Sul fronte delle alimentazioni, la benzina mantiene la leadership con una quota del 38,9% nel mese e del 39,1% nel trimestre. Il diesel, invece, perde 4,9 punti percentuali e scende al 37,8% a marzo e al 38,5% nel cumulato trimestrale. Continua invece la crescita delle ibride, che raggiungono il 12,5% del mercato nel mese e l’11,9% nel trimestre. Gpl e metano si attestano rispettivamente al 5,6% e al 2,0%, mentre le auto elettriche pure e le plug-in ibride salgono all’1,4% e all’1,7% nel mese.
Per quanto riguarda i trasferimenti per contraente, gli scambi tra privati e aziende restano predominanti, rappresentando il 55,8% del totale, pur in lieve calo rispetto ai mesi precedenti. I trasferimenti da operatore a cliente finale si attestano al 39%, mentre aumentano quelli derivanti da auto-immatricolazioni, che raggiungono il 4,3%. In lieve crescita anche i passaggi provenienti dal noleggio.

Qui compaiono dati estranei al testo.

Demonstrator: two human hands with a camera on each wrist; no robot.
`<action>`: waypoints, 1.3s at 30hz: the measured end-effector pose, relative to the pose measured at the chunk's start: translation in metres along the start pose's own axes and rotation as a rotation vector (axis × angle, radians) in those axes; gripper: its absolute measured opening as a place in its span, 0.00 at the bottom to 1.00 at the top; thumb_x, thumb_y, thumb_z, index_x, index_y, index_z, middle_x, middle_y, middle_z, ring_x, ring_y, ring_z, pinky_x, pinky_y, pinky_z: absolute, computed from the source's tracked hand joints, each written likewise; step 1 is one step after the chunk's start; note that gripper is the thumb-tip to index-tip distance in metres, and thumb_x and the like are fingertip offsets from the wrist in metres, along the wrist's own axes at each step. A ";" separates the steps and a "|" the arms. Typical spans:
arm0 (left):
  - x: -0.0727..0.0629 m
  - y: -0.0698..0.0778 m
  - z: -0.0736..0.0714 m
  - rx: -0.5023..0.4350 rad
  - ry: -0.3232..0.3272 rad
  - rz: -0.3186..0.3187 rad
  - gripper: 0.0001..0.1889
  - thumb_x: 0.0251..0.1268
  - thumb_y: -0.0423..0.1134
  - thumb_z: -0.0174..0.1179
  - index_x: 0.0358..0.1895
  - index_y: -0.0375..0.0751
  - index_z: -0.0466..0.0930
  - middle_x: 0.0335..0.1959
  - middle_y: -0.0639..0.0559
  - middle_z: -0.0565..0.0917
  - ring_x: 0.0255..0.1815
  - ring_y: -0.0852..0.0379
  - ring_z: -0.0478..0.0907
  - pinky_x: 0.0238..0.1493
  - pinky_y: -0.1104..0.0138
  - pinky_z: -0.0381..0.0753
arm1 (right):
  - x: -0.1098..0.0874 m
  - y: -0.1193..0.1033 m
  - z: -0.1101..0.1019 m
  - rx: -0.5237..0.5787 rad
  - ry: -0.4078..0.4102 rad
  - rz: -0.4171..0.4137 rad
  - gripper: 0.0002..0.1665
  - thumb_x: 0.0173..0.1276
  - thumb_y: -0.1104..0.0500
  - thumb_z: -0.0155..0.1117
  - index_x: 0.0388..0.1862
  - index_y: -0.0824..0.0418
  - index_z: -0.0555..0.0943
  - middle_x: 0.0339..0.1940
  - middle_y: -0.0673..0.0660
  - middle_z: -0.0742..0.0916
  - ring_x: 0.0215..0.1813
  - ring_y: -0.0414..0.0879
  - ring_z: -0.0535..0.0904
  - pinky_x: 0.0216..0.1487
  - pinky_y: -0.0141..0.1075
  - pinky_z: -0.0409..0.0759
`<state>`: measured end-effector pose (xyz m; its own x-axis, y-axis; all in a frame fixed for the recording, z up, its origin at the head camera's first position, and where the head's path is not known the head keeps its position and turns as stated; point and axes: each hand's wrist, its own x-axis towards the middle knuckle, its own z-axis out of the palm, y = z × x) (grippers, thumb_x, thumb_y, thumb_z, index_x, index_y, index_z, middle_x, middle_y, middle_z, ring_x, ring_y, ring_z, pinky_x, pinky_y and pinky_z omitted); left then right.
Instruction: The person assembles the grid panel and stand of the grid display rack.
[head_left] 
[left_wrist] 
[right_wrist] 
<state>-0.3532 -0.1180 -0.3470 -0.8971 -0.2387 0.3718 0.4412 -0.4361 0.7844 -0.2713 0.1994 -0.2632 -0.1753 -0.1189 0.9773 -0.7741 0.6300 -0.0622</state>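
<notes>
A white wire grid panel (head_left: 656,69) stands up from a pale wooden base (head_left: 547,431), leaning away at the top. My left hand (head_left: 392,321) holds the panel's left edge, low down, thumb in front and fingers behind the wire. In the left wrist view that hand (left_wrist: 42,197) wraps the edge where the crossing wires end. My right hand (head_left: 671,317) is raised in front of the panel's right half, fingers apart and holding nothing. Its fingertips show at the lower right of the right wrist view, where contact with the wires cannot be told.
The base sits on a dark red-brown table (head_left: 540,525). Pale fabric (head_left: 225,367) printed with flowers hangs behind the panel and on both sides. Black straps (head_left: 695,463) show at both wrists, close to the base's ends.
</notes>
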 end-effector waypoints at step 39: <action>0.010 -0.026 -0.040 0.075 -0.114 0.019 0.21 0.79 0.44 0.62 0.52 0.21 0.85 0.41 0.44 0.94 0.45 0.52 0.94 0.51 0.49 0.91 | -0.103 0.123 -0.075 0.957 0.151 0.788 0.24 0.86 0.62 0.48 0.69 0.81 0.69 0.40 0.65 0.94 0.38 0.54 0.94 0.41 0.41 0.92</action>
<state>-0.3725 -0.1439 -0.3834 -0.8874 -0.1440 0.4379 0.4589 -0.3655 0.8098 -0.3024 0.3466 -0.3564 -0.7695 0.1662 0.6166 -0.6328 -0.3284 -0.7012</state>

L’analisi territoriale elaborata da UNRAE conferma anche a marzo il predominio della Lombardia, che guida la classifica con il 16,1% dei trasferimenti. Seguono il Lazio con il 9,8% e la Campania con il 9,2%. Al quarto posto si colloca la Sicilia con l’8,4%, davanti al Veneto all’8,0%.
Dal punto di vista dell’anzianità dei veicoli, quasi la metà dei trasferimenti netti riguarda vetture con oltre dieci anni di età, che rappresentano il 47,9% del totale. Le auto tra sei e dieci anni coprono il 17,2% del mercato, mentre quelle tra quattro e sei anni si attestano al 9,7%. Cresce invece il peso delle vetture più recenti: le auto fino a quattro anni di anzianità raggiungono complessivamente il 25,2% del mercato, in aumento di 1,9 punti percentuali rispetto a marzo 2025.
Anche nel comparto delle minivolture il diesel resta l’alimentazione più diffusa, con il 40,8% del totale, pur in calo rispetto allo scorso anno. La benzina sale al 32,6%, mentre continua la crescita delle ibride, che raggiungono il 15,2%. In aumento anche le quote di elettriche pure e plug-in, rispettivamente al 2,1% e al 2,3%.
Per quanto riguarda l’età delle vetture oggetto di minivoltura, le auto con oltre dieci anni continuano a rappresentare la quota maggiore, pari al 36%. Crescono anche le fasce comprese tra due e quattro anni e quelle fino a un anno di anzianità. Complessivamente, le vetture fino a quattro anni arrivano al 33% delle minivolture, quasi un punto percentuale in più rispetto allo stesso mese del 2025.
Infine, sul fronte della provenienza delle minivolture, aumenta la quota dei ritiri effettuati dagli operatori, che sale al 30,4%. Diminuisce invece la quota di privati o aziende che permutano la propria vettura, mentre crescono le auto provenienti dal noleggio a lungo termine e, in misura più contenuta, quelle dal noleggio a breve termine.